▶ [THE INPUT]
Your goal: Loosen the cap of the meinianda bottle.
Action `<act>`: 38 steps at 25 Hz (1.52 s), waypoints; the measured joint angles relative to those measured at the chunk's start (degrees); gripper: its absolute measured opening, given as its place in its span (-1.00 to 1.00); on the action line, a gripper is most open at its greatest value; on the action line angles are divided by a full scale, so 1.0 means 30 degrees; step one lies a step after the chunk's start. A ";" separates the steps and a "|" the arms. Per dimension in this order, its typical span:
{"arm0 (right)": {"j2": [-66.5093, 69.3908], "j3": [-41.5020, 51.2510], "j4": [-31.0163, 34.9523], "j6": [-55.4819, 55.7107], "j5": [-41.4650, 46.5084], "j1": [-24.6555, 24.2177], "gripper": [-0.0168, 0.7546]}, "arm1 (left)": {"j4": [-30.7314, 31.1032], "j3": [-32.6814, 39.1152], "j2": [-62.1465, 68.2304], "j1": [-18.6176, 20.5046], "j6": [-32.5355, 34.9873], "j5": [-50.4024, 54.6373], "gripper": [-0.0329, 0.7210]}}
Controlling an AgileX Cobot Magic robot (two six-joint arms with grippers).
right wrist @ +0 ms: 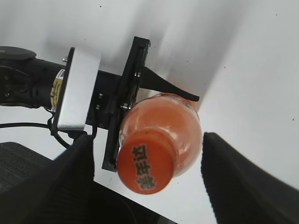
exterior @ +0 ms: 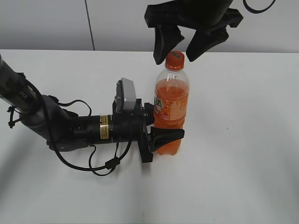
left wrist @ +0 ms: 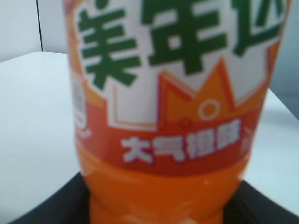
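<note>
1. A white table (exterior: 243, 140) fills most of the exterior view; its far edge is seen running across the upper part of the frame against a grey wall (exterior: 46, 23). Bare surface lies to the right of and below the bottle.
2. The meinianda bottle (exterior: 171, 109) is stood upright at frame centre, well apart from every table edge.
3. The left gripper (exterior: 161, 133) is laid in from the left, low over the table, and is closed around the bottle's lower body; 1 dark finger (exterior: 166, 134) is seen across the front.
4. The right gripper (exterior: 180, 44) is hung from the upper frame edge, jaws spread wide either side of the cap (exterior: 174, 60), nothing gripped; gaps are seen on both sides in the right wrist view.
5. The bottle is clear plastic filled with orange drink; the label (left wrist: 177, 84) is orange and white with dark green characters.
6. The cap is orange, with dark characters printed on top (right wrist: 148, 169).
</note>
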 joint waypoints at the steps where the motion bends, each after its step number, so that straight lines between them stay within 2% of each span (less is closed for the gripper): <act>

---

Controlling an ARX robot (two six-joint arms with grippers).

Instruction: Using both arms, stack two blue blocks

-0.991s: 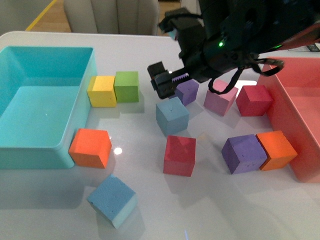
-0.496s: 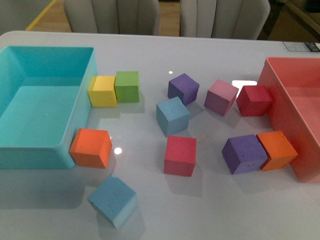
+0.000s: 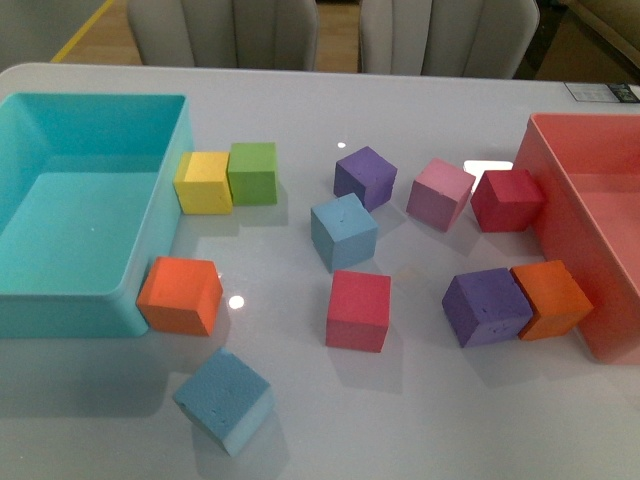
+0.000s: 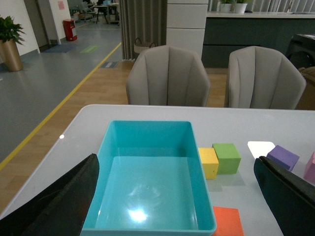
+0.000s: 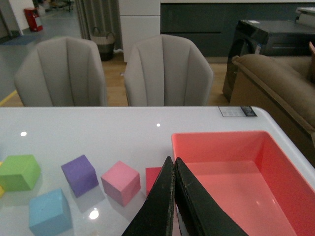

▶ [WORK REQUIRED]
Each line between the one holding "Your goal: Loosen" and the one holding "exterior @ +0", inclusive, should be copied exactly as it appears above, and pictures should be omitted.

▶ [SOLVED EXERCISE]
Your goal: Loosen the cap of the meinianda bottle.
Action `<act>`: 38 steps at 25 Hz (1.52 s), waypoints; the measured joint angles relative to those measured at the chunk's start (degrees); gripper: its absolute measured opening, given as its place in its span (-1.00 to 1.00); on the action line, a gripper is most open at its greatest value; on the action line angles are divided by a full scale, so 1.0 means 30 degrees; step one lies a step after the chunk's start. A ";" separates the steps and a "|" the arms. Per dimension in this order, its typical span:
{"arm0 (right)": {"j2": [-66.5093, 69.3908], "j3": [-41.5020, 51.2510], "j4": [-31.0163, 34.9523], "j6": [-55.4819, 55.7107], "j5": [-41.4650, 46.5084], "j1": [-24.6555, 24.2177], "gripper": [-0.0168, 0.7546]}, "arm1 (left)": {"j4": [-30.7314, 31.1032], "j3": [-32.6814, 39.1152], "j2": [-62.1465, 68.2304], "j1": [-18.6176, 20.5046], "j6": [-32.5355, 34.9873], "j5": [-50.4024, 54.6373], "gripper": [-0.0329, 0.7210]}}
Controlling an AgileX Cobot Magic robot (two six-joint arms with grippers).
right wrist @ +0 ms: 
exterior @ +0 ms: 

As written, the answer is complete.